Identification using LowLevelParticleFilters.jl

I am looking for an example (or some guidance) on how to fit a Kalman smoother to data using log-likelihood maximization using LowLevelParticleFilters.jl.

I already have a model structure and have collected a dataset. It is a fairly simple 3-state LTI system, of which I can measure 2. It models the (very slow) thermal dynamics of a building in the presence of several large disturbances. I have decently accurate data on a few of these, like the ambient temperature and the solar irradiance. But others I am still missing, like people and heat gains from electronics. (it is actually very similar to the content described in the tutorials by Baggepinnen)

Now my goals are as follows:

  • Calibrate the model parameters for 24 hour simulation performance. I will use this in an MPC context.
  • Calibrate the process and measurement noise covariance matrices.

I augmented the state-space model with an integrating disturbance, I tried to follow: Disturbance gallery Ā· LowLevelParticleFilters Documentation

I already followed the tutorials on youtube by Baggepinnen. I also read through the documentation, and followed the tutorials on JuliaHub.

First, I understand I need to disretize the linear model. As described in How to Tune a Kalman Filter: Step-by-Step Guide | JuliaHub, we can use the matrix exponential for this. I implemented the discrete dynamics as follows:

function setup_filter(p::Vector{T}) where {T}
    # unpack parameters
    C_i, C_e, C_h, R_ia, R_ie, R_ea, R_ih, A_e, A_w = p[1:9]
    σi, σe, σh, σq = p[10:13] # process noise std dev
    σmi, σmh = p[14:15] # measurement noise std dev (interior thermostat, supply temp)
    Ti0, Te0, Th0 = p[16:18] # initial state 

    # continuous-time state-space matrices (3x3 system)
    A_cont = @SMatrix [
        (-1/R_ia-1/R_ie-1/R_ih)/C_i 1/(C_i*R_ie) 1/(C_i*R_ih);
        1/(C_e*R_ie) (-1/R_ea-1/R_ie)/C_e 0;
        1/(C_h*R_ih) 0 -1/(C_h*R_ih)
    ]
    B_cont = @SMatrix [
        1/(C_i*R_ia) 0 A_w/C_i;
        1/(C_e*R_ea) 0 A_e/C_e;
        0 1/C_h 0
    ]
    G = @SMatrix [1 / C_i; 0; 0]

    # x_aug = [Ti, Te, Th, q]' where q is the integrating disturbance
    A_cont_aug = @SMatrix [
        A_cont[1, 1] A_cont[1, 2] A_cont[1, 3] G[1];
        A_cont[2, 1] A_cont[2, 2] A_cont[2, 3] G[2];
        A_cont[3, 1] A_cont[3, 2] A_cont[3, 3] G[3];
        0.0 0.0 0.0 0.0
    ]

    B_cont_aug = @SMatrix [
        B_cont[1, 1] B_cont[1, 2] B_cont[1, 3];
        B_cont[2, 1] B_cont[2, 2] B_cont[2, 3];
        B_cont[3, 1] B_cont[3, 2] B_cont[3, 3];
        0.0 0.0 0.0
    ]

    # augmented AB matrix for discretization
    AB_cont = zeros(7, 7)
    AB_cont[1:4, 1:4] = Matrix(A_cont_aug)
    AB_cont[1:4, 5:7] = Matrix(B_cont_aug)

    # discretize
    AB_disc = exp(AB_cont * Ts)
    A_disc = SMatrix{4,4}(AB_disc[1:4, 1:4])
    B_disc = SMatrix{4,3}(AB_disc[1:4, 5:7])

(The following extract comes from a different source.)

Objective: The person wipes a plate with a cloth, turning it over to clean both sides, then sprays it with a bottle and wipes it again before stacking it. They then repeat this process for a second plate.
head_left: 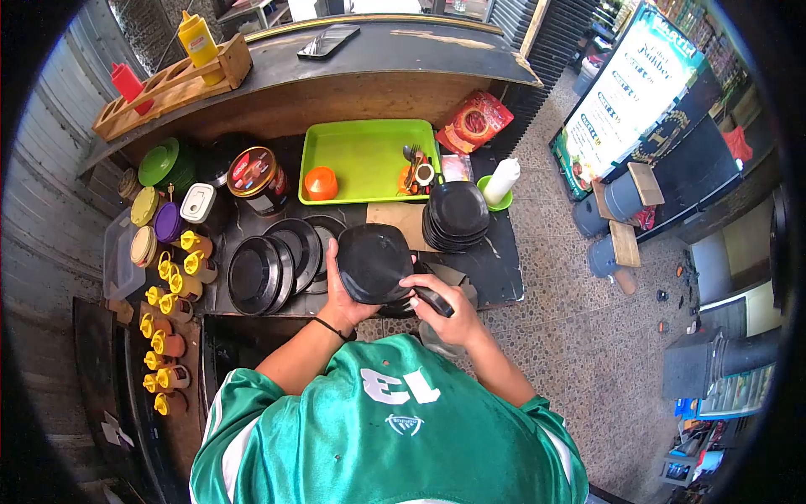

    # y = C * x + 0 * u --> output is [Ti, Th]
    C = @SMatrix [1.0 0.0 0.0 0.0; 0.0 0.0 1.0 0.0]

    # process noise covariance R1
    R1 = Diagonal([σi^2 / C_i^2, σe^2 / C_e^2, σh^2 / C_h^2, σq^2 / C_i^2])

    # measurement noise covariance R2
    R2 = Diagonal([σmi^2, σmh^2])

    # initial state distribution d0
    d0 = MvNormal(T.([Ti0, Te0, Th0, 0.0]), Diagonal([1.0, 5.0, 5.0, 1.0]))

    return KalmanFilter(
        A_disc, B_disc, C, zeros(ny, nu),
        R1, R2, d0; Ts, p
    )
end

# Re-initialize with corrected filter
p = [p_init[Param] for Param in
     ["C_i", "C_e", "C_h", "R_ia", "R_ie", "R_ea", "R_ih", "A_e", "A_w",
    "σi", "σe", "σh", "σq", "σmi", "σmh", "Ti0", "Te0", "Th0"]]

kf = setup_filter(p);
measure = LowLevelParticleFilters.measurement(kf)

The problem here is that it doesn’t seem to be possible to autodiff through this, because of the matrix exponential. When I replace the matrix exponential by a simple forward euler step (not ideal for accuracy), I still get autodiff complaints that KalmanFilter constructor in LowLevelParticleFilters.jl is internally calling eigvals() which then fails.

Should I use the c2d(ss) as described here instead? Will that work with autodiff?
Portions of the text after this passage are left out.